Rekanbola BMKG Gorontalo mengimbau masyarakat mewaspadai curah hujan lebat yang akan terjadi pada akhir bulan Oktober, di sejumlah wilayah termasuk Gorontalo.

Kepala BMKG Gorontalo Indar Adi Waluyo, Minggu mengatakan wilayah yang berpotensi hujan lebat untuk periode 26 – 28 Oktober 2018, antara lain Aceh, Sumatera Utara, DKI Jakarta, Jawa Barat, Jawa Tengah, Kalimantan Tengah, Kalimantan Barat , Kalimantan Utara , dan Sulawesi Tengah.

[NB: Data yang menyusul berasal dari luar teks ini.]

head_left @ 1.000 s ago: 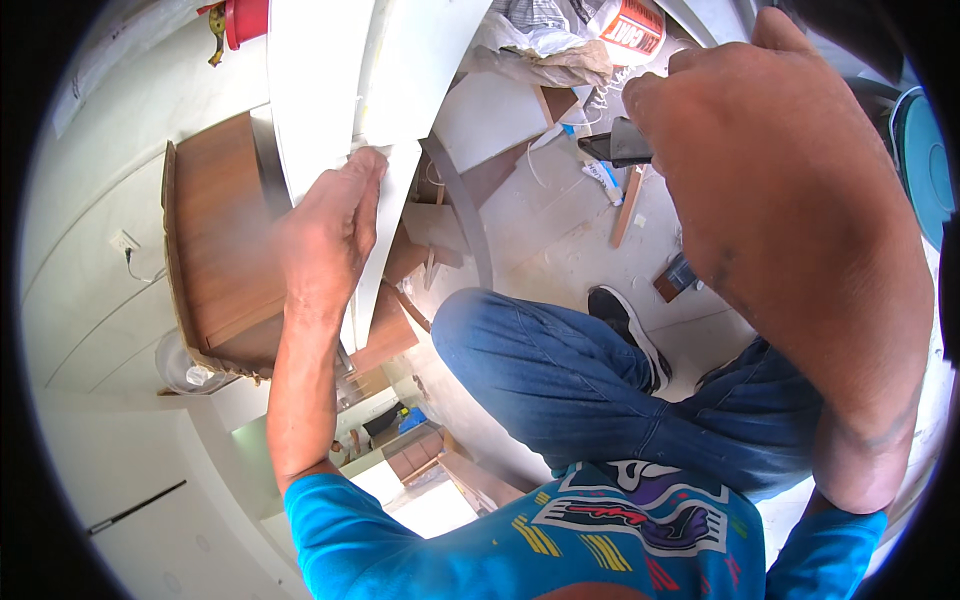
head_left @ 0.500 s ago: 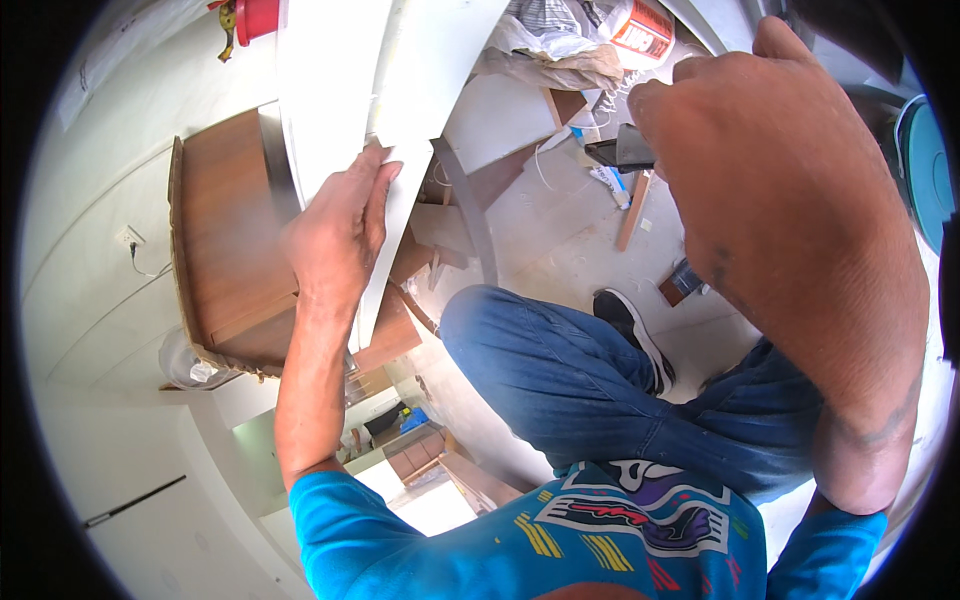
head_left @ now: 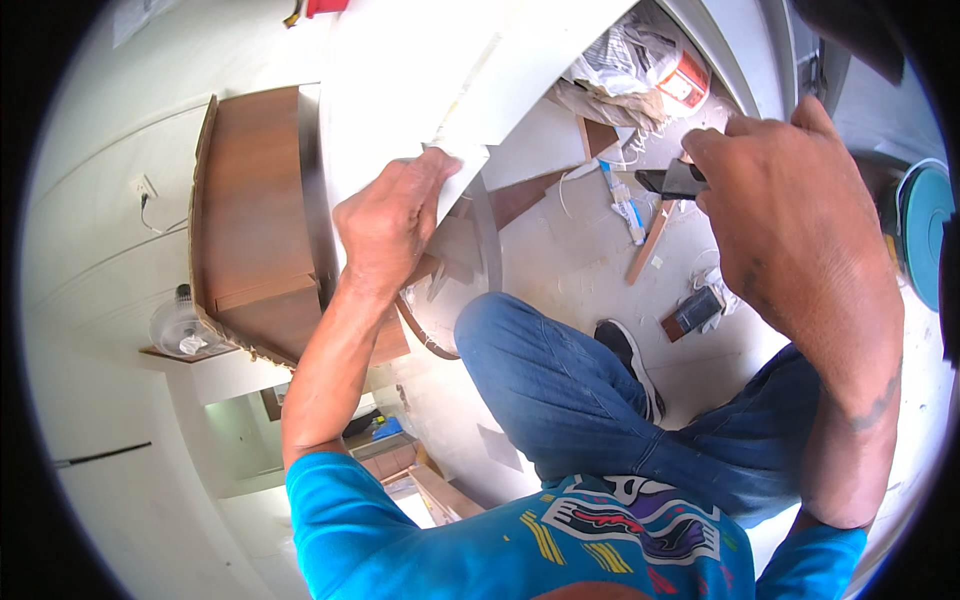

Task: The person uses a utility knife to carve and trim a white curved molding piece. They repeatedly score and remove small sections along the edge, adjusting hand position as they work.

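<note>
Fingers of the left hand (head_left: 388,222) pinch the edge of a long white panel (head_left: 410,70) ahead and to the left of a person in a blue printed T-shirt (head_left: 440,550) and jeans (head_left: 570,400), while the fingers of the right hand (head_left: 800,205) close around a black utility knife (head_left: 684,182) held well apart from the panel, its narrow end toward the left hand. On the floor (head_left: 560,245) beyond lie a narrow wooden strip (head_left: 650,243) and an orange-and-white bucket (head_left: 686,84) beside crumpled plastic sheeting (head_left: 612,62), with a teal lid (head_left: 930,235) at far right.
</note>
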### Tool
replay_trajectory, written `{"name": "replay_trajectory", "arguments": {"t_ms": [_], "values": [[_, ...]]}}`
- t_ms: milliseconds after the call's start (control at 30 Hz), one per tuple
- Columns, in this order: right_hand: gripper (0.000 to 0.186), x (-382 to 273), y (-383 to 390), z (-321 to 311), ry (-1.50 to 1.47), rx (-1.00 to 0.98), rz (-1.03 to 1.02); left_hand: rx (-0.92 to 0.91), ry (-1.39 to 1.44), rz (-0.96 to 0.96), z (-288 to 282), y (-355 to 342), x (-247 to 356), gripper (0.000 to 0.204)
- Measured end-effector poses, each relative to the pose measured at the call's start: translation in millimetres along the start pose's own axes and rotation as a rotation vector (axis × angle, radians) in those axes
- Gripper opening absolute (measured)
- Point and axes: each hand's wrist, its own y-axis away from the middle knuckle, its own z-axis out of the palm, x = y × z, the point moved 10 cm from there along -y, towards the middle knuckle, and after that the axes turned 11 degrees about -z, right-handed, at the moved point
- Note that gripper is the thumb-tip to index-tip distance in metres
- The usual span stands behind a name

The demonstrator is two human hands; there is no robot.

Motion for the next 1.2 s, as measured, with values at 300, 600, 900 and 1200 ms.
{"name": "replay_trajectory", "arguments": {"t_ms": [300, 600, 900, 1200], "values": [[0.012, -6.1, 0.1, -10.5, -0.022, 0.234, -0.014, 0.251, 0.164, 0.024, -30.7, 33.4, 10.7, 0.020], [0.016, -10.8, -19.0, -16.3, -0.144, 0.270, -0.016, 0.375, 0.188, -0.248, -38.8, 20.1, -38.0, 0.034], [0.022, -22.5, -36.1, -3.2, -0.146, 0.208, -0.063, 0.380, 0.412, -0.267, -27.2, 21.6, -61.4, 0.028], [0.029, -37.2, -41.2, -15.8, -0.331, 0.294, 0.012, 0.776, 0.771, -0.232, -32.6, 68.7, -28.3, 0.036]]}}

Sedangkan Wilayah yang berpotensi hujan lebat untuk periode 29 – 31 Oktober 2018, antara lain Jambi,  Riau, Jawa Barat, Jawa Tengah, Kalimantan Tengah, Kalimantan Barat, Sulawesi Barat, Gorontalo dan Papua.

Sedangkan potensi gelombang tinggi hingga 2,5 hingga 4,0 meter diperkirakan terjadi di Perairan Barat Enggano, Perairan Selatan Banten, Perairan Selatan Jawa hingga Sumbawa, Perairan utara Kepulauan Talaud, Perairan utara Halmahera, Laut Halmahera dan Perairan utara Papua Barat.

Masyarakat diimbau agar tetap waspada dan berhati-hati terhadap dampak yang dapat ditimbulkan seperti banjir, tanah longsor, banjir bandang, genangan air, angin kencang, pohon tumbang dan jalan licin.

Peningkatan curah hujan diprediksi akan terjadi di sebagian besar wilayah Indonesia bagian Barat.

Hal ini disebabkan oleh beberapa faktor, antara lain adanya sirkulasi siklonik di sekitar wilayah Sumatera yang menyebabkan terjadinya konsentrasi massa udara di wilayah tersebut.

Konsentrasi massa udara ini menyebabkan kondisi udara yang relatif lebih lembab yang mendukung pertumbuhan awan-awan hujan.

“Diprakirakan keadaan ini akan berlangsung hingga tiga hari ke depan,” katanya.

Selanjutnya, aktivitas sirkulasi ini akan menurun dan digantikan dengan konvergensi/area pertemuan angin yang memanjang dari wilayah Sumatera hingga Kalimantan bagian utara.

Area pertemuan angin ini juga akan mendukung pertumbuhan awan.

Baca Juga:   Korban Gempa dan Tsunami di Sindue Masih Tinggal di Pengungsian

Sebaliknya, wilayah pulau Jawa bagian Timur hingga NTT, Sulawesi, Maluku dan Papua potensi hujan diprakirakan masih cukup minim.

Minimnya curah hujan disebabkan oleh dominasi massa udara kering yang terpantau masih terdapat di wilayah tersebut dan pola angin yang cenderung terberai sehingga menghambat pertumbuhan awan-awan hujan.